Collected data
——————
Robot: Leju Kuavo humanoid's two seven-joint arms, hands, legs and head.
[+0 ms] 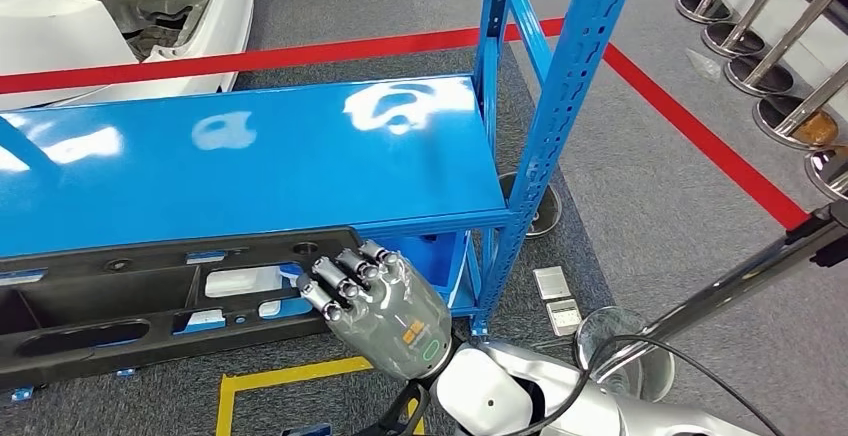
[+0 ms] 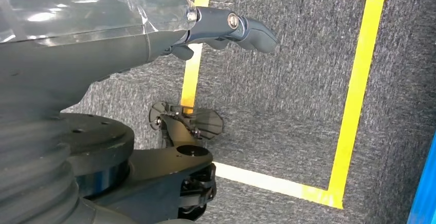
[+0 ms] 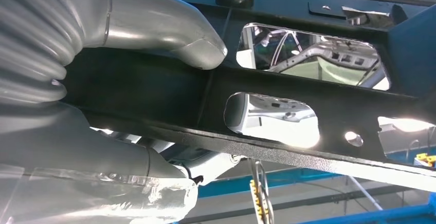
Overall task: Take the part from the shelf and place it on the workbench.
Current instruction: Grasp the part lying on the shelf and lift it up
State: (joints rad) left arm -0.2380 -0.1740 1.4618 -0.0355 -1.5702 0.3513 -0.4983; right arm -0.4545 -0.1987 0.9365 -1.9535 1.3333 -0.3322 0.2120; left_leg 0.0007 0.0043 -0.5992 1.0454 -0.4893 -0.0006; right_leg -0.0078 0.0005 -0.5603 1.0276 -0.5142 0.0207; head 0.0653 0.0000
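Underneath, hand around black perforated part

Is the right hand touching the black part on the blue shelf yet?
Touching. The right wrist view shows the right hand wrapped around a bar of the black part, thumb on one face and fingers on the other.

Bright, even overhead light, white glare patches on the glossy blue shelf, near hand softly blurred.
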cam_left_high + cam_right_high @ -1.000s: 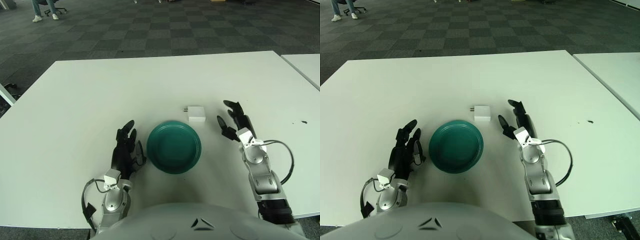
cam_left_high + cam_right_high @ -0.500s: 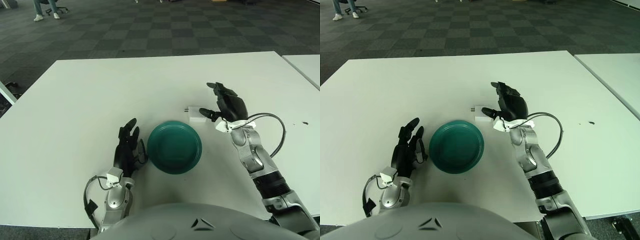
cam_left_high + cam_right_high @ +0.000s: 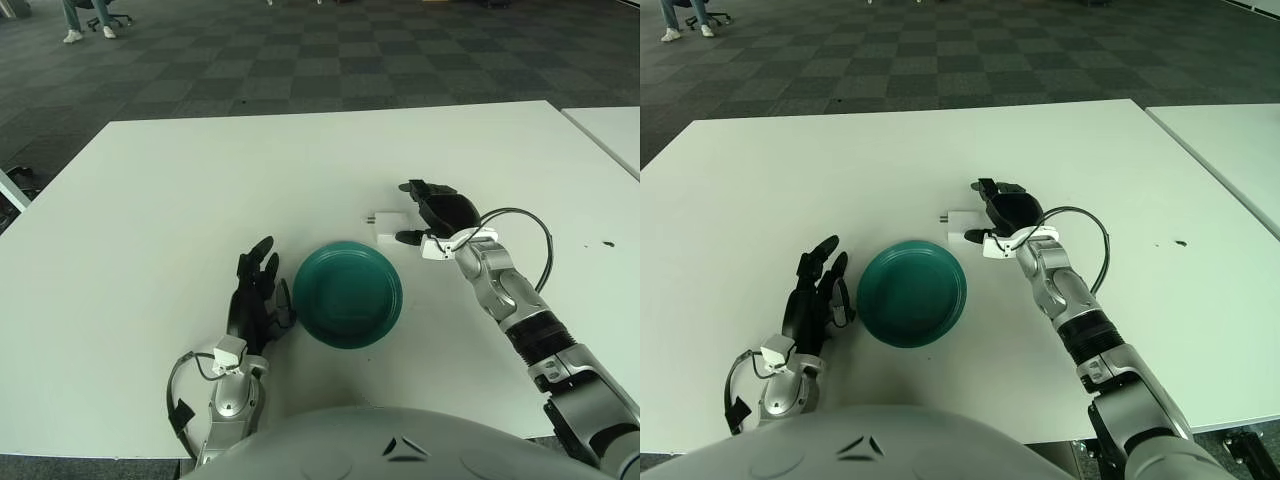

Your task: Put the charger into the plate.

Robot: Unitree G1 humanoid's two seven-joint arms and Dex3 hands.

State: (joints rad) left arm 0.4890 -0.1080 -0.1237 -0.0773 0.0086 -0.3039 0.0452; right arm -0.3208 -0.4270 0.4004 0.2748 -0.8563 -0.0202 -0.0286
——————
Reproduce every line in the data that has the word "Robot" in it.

Robot: Leju Kuavo humanoid's two seven-joint arms, hands, legs and head.
Robot: Unitree G1 humanoid's two seven-joint arms and Dex3 hands.

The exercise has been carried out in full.